C'est un non catégorique. Les travailleurs indépendants des plateformes de type Deliveroo ou Uber s'opposent, dans une tribune envoyée à la presse lundi 22 novembre, au projet du gouvernement consistant à permettre à leurs employeurs de leur proposer une protection sociale complémentaire. Les syndicats INV, CLAP, SCP VTC, Indépendants.co et le réseau Sharer & Workers accusent la France de faire ainsi "le jeu des plateformes" , en leur donnant les moyens de "créer de la dépendance sociale".
Au centre de leurs préoccupations : un amendement inscrit par le gouvernement dans le projet de loi de finances de la sécurité sociale (PLFSS) visant à permettre aux plateformes employeurs de proposer "des prestations de protection sociale complémentaire" à compter de 2023. Les travailleurs de ces plateformes, qui bénéficient du statut d'indépendant, peuvent actuellement souscrire à une complémentaire, s'ils le souhaitent et à leurs frais.

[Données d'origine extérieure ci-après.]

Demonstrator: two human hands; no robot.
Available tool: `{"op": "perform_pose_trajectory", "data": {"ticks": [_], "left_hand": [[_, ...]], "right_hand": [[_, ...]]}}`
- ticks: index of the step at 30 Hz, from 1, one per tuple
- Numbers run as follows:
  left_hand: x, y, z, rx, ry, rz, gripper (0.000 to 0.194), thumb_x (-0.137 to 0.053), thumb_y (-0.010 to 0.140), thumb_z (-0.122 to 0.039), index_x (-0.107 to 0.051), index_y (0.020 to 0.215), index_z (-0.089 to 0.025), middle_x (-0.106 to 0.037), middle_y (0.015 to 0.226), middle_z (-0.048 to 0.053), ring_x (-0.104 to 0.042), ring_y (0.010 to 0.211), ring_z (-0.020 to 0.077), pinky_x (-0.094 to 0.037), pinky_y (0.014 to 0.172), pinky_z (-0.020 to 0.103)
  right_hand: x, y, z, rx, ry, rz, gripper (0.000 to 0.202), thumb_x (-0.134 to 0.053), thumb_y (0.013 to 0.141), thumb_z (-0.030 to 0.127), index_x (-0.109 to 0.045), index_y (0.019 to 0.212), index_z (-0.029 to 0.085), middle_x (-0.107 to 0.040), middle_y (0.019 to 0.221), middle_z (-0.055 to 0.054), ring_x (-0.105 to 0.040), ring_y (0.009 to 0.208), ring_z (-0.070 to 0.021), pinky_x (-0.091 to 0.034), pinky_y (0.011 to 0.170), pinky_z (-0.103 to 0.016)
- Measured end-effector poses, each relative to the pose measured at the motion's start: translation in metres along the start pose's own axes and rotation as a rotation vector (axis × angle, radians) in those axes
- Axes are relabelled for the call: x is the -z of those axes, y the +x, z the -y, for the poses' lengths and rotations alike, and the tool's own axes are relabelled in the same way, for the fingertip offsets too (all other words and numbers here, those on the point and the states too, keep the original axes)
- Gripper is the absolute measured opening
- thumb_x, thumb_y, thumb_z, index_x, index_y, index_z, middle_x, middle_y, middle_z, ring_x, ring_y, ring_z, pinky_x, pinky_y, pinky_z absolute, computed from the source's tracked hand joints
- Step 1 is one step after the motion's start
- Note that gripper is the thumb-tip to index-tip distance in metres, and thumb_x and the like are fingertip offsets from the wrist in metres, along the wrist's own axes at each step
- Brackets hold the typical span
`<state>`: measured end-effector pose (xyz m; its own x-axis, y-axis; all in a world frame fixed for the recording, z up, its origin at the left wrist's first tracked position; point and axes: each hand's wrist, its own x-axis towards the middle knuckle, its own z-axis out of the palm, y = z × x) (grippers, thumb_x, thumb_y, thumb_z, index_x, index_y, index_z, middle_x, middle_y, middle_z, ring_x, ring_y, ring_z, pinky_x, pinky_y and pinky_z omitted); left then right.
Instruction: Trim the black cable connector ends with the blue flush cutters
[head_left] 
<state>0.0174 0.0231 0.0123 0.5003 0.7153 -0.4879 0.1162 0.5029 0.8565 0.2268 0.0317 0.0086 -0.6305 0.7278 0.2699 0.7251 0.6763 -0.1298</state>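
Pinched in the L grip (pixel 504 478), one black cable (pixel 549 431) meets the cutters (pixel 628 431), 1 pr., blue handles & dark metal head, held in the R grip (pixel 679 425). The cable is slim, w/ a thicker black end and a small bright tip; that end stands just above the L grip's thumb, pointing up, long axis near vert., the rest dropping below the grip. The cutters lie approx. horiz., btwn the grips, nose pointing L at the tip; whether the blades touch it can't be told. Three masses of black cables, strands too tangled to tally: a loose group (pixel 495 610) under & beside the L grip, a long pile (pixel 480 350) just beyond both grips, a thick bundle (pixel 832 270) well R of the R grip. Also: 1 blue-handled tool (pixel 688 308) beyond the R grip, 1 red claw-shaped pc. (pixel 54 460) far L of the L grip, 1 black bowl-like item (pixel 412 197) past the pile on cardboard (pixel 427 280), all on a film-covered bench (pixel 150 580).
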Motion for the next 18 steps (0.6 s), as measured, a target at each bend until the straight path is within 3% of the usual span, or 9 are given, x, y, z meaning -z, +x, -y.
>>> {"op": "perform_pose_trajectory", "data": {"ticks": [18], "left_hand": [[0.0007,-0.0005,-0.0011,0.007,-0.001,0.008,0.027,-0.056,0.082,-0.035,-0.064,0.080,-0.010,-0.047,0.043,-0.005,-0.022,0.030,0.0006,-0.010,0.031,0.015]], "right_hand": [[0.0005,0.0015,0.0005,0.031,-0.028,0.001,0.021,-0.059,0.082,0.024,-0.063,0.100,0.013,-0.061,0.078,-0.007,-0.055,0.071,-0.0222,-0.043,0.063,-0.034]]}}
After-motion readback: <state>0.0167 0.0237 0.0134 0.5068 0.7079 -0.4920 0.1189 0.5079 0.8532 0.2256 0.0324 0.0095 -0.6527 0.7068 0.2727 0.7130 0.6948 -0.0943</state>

L'amendement a été rejeté par le Sénat le 12 novembre et doit être discuté par l'Assemblée nationale. Le gouvernement y défend la garantie d'une protection pour ces travailleurs et assure que son financement sera "exclu de l'assiette des cotisations et contributions sociales" de ces derniers. Mais son application pourrait être "dangereuse" , préviennent les représentants syndicaux, qui s'y opposent fermement.
"Un précédent dangereux"
"C'est la construction d'un tiers statut qui ne dit pas son nom" , craint Jérôme Pimot, président de CLAP et co-signataire de la tribune. Ce serait "un précédent dangereux" , qui avantagerait les plateformes, complète Hind Elidrissi, représentante d'Indépendants.co. "La dépendance sociale cela signifie que si vous ne faites pas votre chiffre d'affaires, vous perdez votre protection sociale" , souligne-t-elle. Le travailleur n'aurait ainsi ni les droits d'un salarié, ni ceux d'un indépendant. La porte-parole d'Indépendants.co rappelle que, dans un rapport remis au gouvernement début 2021, l'ancien directeur des ressources humaines d'Orange Bruno Mettling recommandait de laisser la protection sociale se négocier "au niveau national" et non "au niveau du secteur d'activité".
Par ailleurs, les organisations syndicales craignent de payer finalement cette protection : "On avait déjà vu ce que ça donnait avec les assurances !" , fustige Jérôme Pimot. En 2017, en réaction à la médiatisation croissante d'accidents de coursiers, plusieurs plateformes avaient proposé à leurs travailleurs une assurance gratuite pour les couvrir en cas d'accident. Mais ces dernières ont été financées par "une baisse de la rémunération" , assure Jérôme Pimot : "in fine, c'est nous qui les payons".
Si l'amendement prévoit d'inscrire le sujet dans le cadre du dialogue social au sein des plateformes, instauré par une ordonnance du 21 avril 2021, aucun élément ne peut garantir que ce dialogue permettra aux travailleurs de faire entendre leur voix, pointent les représentants.